Wednesday, February 1, 2012

Interview with Darrell Smith about the indie film, "Rage"

Tell us about your film, what’s it all about?

The title of my film is "Rage". Rage, tells the story of Dennis Twist, a suburban 30-something whom unintentionally provokes the wrath of a homicidal motorcycle rider.

If you don’t mind us asking, what was the budget for the film and how did you secure financing?

Let's just say that the budget was less than craft services on a Hollywood production. Way under 1 million! All of the financing was secured by individual investors.

As of right now, what are your goals for the film and what kinds of things are you doing to make sure you reach your goals?

Our goals are to get worldwide distribution through all channels: theatrical, VOD, DVD, etc.

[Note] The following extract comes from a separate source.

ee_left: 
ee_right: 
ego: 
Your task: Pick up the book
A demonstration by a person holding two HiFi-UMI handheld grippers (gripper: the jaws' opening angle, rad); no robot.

Currently we are doing heavy social media promotion, as well as reaching out to as many reviewers as possible. In addition to any print or online magazines.

What about film festivals?  Are you going to enter your film?  If you have, how did it do?  Tell us about your feelings around the indie film fest circuit.

Rage has been in over 20 festivals across the globe. It has won multiple awards, including Best Horror Feature (Int Horror & Sci-fi Film Fest, Great Lakes Int Film Fest, Hollywood Independent Film Fest, Worldfest-Houston Int Film Fest and the Horror Quest Film Festival). Lead actress Audrey Walker also picked up the best actress award at Horror Quest.  I loved traveling to the film festivals and meeting great people! I do believe that the festivals need to do a better job at filling the seats however! I also hate the politics! Sometimes, if you have a larger budget, known talent, or just are friends with the director, you just may receive an award that you may not deserve!

Talk about distribution.  Have you secured distribution?  If so, how did you go about doing that?  If not, what’s your plan?

We have not secured distribution as of yet. Our plan is to continue to promote and market the film. Hopefully, that will attract the attention of distributors.

Where can people find out more about the film and/or get their hands on a copy?

People can find out about "Rage" by checking out the website at or
by following us on twitter at

Talk about the production.  How did it go?  Tell us one good or funny story that demonstrates the trials and tribulations of being an indie filmmaker.

The production went pretty well!. I do have one story to tell. A day before shooting began, we found out that several big Hollywood productions were shooting in the area. They ended up taking some of the locations that we had planned to use! Not only that, but they took up most of the radio bans for walkie talkies. We did some guerilla filmmaking, so we had to be careful not to interfere with their productions and get shut down! One of the Hollywood productions was starring a major actor. So one day we hear on our walkie talkies, "Please bring Mr. so and so to the set".  So, we are all scrambling to change the channel, thinking that we were on the radio band for his movie. Eventually, one of the crew members comes in and when we told him what just occured, he starts laughing and says that it was him just fooling around!

What about you?  Tell us a bit about yourself and how you got into indie horror.

I have been a horror fan since the 70's. Yes, I am that old! As a kid Ioved horror movies. My favorites were the old British Dracula movies, produced by Hammer Films. I loved Peter Cushing and Christopher Lee. Those horse drawn carriages and old castles; wow! I met fellow horror movie fan and "Rage" director Christopher R. Witherspoon in the 90's, when he was looking for investors for a movie. When I saw a poster of the movie "The Reanimator",a film he had worked on, and another personal favorite of mine, I knew I had to work with him.

Talk about the indie horror scene.  Where do you think it is now and where do you see it going?

The indie horror scene is where you are going to see original material. Hollywood only seems to want to recycle hit films from the past. The only concern I have is that some filmmakers think that every film has to have buckets of blood and a whole myriad of ways to kill someone! Sometimes simple psychological terror is just as, if not more effective!

Do you have any more projects in the works?  What’s next for you?

The next project I plan on working on is a horror anthology titled, "The Twilight Hotel". It can best be described as "The Twilight Zone" meets Alfred Hitchcock. I will once again be teaming with Christopher R. Witherspoon for the film. After that, who knows! I hope to have a long and successful career!